[Problem details] Repeat verbatim only the lines from the opening of the material below through the one that contains "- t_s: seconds".

#####

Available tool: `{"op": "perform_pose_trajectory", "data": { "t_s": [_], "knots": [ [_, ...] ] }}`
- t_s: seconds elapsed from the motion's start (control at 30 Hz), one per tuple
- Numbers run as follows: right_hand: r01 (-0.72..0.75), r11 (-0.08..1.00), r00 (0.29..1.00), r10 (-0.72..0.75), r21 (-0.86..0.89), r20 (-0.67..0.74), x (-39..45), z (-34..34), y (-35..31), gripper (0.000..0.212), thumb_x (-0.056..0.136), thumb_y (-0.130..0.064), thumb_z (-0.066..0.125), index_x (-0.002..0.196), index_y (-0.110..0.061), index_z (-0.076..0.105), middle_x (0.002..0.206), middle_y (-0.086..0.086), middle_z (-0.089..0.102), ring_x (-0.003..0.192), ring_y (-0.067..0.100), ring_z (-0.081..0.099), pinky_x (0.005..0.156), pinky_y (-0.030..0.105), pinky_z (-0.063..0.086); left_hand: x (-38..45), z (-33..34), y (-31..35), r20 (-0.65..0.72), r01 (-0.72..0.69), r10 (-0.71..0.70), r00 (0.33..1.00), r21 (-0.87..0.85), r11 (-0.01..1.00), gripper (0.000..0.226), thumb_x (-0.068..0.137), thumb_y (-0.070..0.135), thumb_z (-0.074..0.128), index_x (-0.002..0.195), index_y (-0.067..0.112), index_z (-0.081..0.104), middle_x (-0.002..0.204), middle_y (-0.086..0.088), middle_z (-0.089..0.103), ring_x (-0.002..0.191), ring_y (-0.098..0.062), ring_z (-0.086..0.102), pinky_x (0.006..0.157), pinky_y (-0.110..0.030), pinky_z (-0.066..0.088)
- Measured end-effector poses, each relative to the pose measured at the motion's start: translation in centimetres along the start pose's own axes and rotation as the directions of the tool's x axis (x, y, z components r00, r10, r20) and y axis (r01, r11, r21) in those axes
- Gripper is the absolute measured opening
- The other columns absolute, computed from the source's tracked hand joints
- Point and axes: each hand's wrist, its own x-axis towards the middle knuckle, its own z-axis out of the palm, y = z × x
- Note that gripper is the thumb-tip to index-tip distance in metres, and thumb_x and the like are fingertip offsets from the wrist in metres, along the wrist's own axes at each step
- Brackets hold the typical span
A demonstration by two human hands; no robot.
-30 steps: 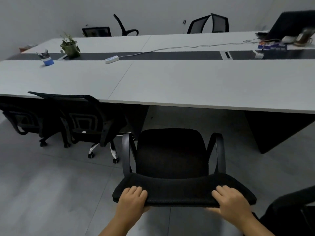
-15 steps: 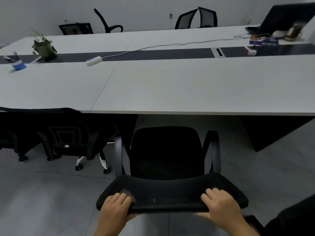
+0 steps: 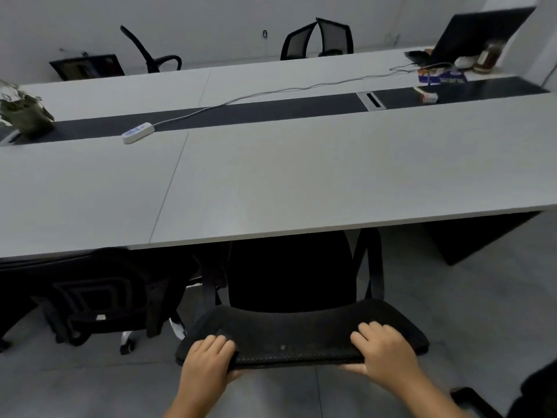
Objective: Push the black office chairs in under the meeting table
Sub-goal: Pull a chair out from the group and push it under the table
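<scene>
Grey floor tiles and a pale wall frame a long white meeting table (image 3: 301, 182) with a dark strip running down its middle, on which a white power strip (image 3: 138, 133) lies with its cable trailing toward the far right corner, where an open black laptop (image 3: 479, 34) stands among small clutter. A potted plant (image 3: 22, 114) sits at the left edge.

At the near edge, the person holds a black mesh-backed office chair (image 3: 289, 276) by the top of its backrest. The left hand (image 3: 208, 366) grips the left end of the backrest top, fingers curled over it and thumb beneath; the right hand (image 3: 384, 354) grips the right end the same way. The front of the chair's seat and the tips of its armrests lie under the table's near edge, while the rear of the seat and the backrest stand clear of it, so this chair looks only partly in.

Just to the left, a second black office chair (image 3: 99, 297) stands with its back nearly against the near edge and appears already tucked in. At the bottom right corner of the view a further dark shape (image 3: 530, 396) shows; whether it is another chair waiting its turn cannot be told. Behind the far edge, more black chairs (image 3: 319, 37) stand back from the table and probably remain to be pushed in.
</scene>
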Motion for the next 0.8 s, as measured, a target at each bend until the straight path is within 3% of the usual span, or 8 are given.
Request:
{"op": "perform_pose_trajectory", "data": {
  "t_s": [0.07,0.2,0.33,0.5,0.6,0.67,0.8],
  "knots": [
    [-0.003,1.000,1.000,0.004,-0.022,0.020,1.7,0.6,-0.8,0.055,0.065,-0.071,0.036,0.052,-0.019,0.053,0.049,-0.006,0.047,0.043,0.013,0.045,0.046,0.021,0.027,0.9,0.3,-2.0,0.060,0.012,-0.011,0.998,-0.005,1.000,0.071,0.033,0.052,0.082,0.071,0.022,0.030,0.064,0.006,0.044,0.064,-0.015,0.029,0.059,-0.028,0.023],
    [-0.034,0.999,0.999,0.034,-0.016,0.020,5.0,1.8,-2.4,0.054,0.065,-0.070,0.036,0.055,-0.019,0.051,0.050,-0.005,0.047,0.044,0.013,0.044,0.041,0.022,0.030,2.4,0.6,-5.7,0.057,-0.019,0.021,0.998,-0.019,1.000,0.054,0.049,0.056,0.066,0.071,0.023,0.029,0.068,0.007,0.039,0.065,-0.016,0.029,0.061,-0.026,0.023],
    [-0.035,0.999,0.998,0.036,-0.032,0.051,8.0,3.3,-3.5,0.052,0.061,-0.072,0.035,0.063,-0.020,0.042,0.051,-0.006,0.047,0.046,0.012,0.043,0.045,0.022,0.027,3.2,1.5,-8.6,0.144,0.059,-0.050,0.988,-0.061,0.996,0.084,0.016,0.051,0.087,0.071,0.023,0.030,0.052,0.006,0.050,0.065,-0.016,0.028,0.060,-0.028,0.022],
    [-0.036,0.998,0.997,0.039,-0.054,0.060,10.6,4.2,-3.2,0.055,0.071,-0.072,0.030,0.065,-0.019,0.039,0.051,-0.006,0.047,0.045,0.012,0.043,0.042,0.022,0.031,5.7,1.9,-10.9,0.144,0.053,-0.046,0.988,-0.045,0.998,0.084,0.015,0.048,0.087,0.071,0.020,0.031,0.052,0.003,0.051,0.064,-0.015,0.028,0.059,-0.031,0.022],
    [-0.028,0.998,0.999,0.030,-0.062,0.034,10.9,4.9,-2.8,0.065,0.083,-0.070,0.017,0.060,-0.017,0.049,0.051,-0.005,0.049,0.045,0.013,0.045,0.042,0.021,0.034,6.5,2.4,-11.5,0.047,0.027,-0.026,0.999,-0.036,0.999,0.064,0.042,0.054,0.077,0.070,0.018,0.031,0.060,0.002,0.046,0.063,-0.016,0.027,0.058,-0.029,0.022],
    [-0.023,0.997,1.000,0.024,-0.078,0.014,11.2,5.0,-2.3,0.059,0.081,-0.070,0.020,0.066,-0.017,0.042,0.051,-0.004,0.049,0.046,0.014,0.044,0.049,0.022,0.029,6.5,3.1,-11.3,-0.067,0.001,-0.002,0.998,-0.022,1.000,0.046,0.065,0.060,0.050,0.070,0.018,0.032,0.065,0.002,0.040,0.063,-0.017,0.027,0.059,-0.028,0.022],
    [0.006,0.996,1.000,-0.006,-0.084,0.000,12.0,5.3,-0.2,0.056,0.082,-0.070,0.017,0.069,-0.019,0.033,0.052,-0.004,0.048,0.053,0.014,0.035,0.054,0.028,0.024,7.4,4.1,-10.5,-0.152,0.032,-0.034,0.988,-0.016,0.999,0.051,0.090,0.059,0.016,0.069,0.016,0.033,0.058,-0.001,0.042,0.062,-0.018,0.026,0.058,-0.028,0.022]
  ]
}}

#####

[Task solution]
Available tool: `{"op": "perform_pose_trajectory", "data": { "t_s": [_], "knots": [ [_, ...] ] }}`
- t_s: seconds elapsed from the motion's start (control at 30 Hz), one per tuple

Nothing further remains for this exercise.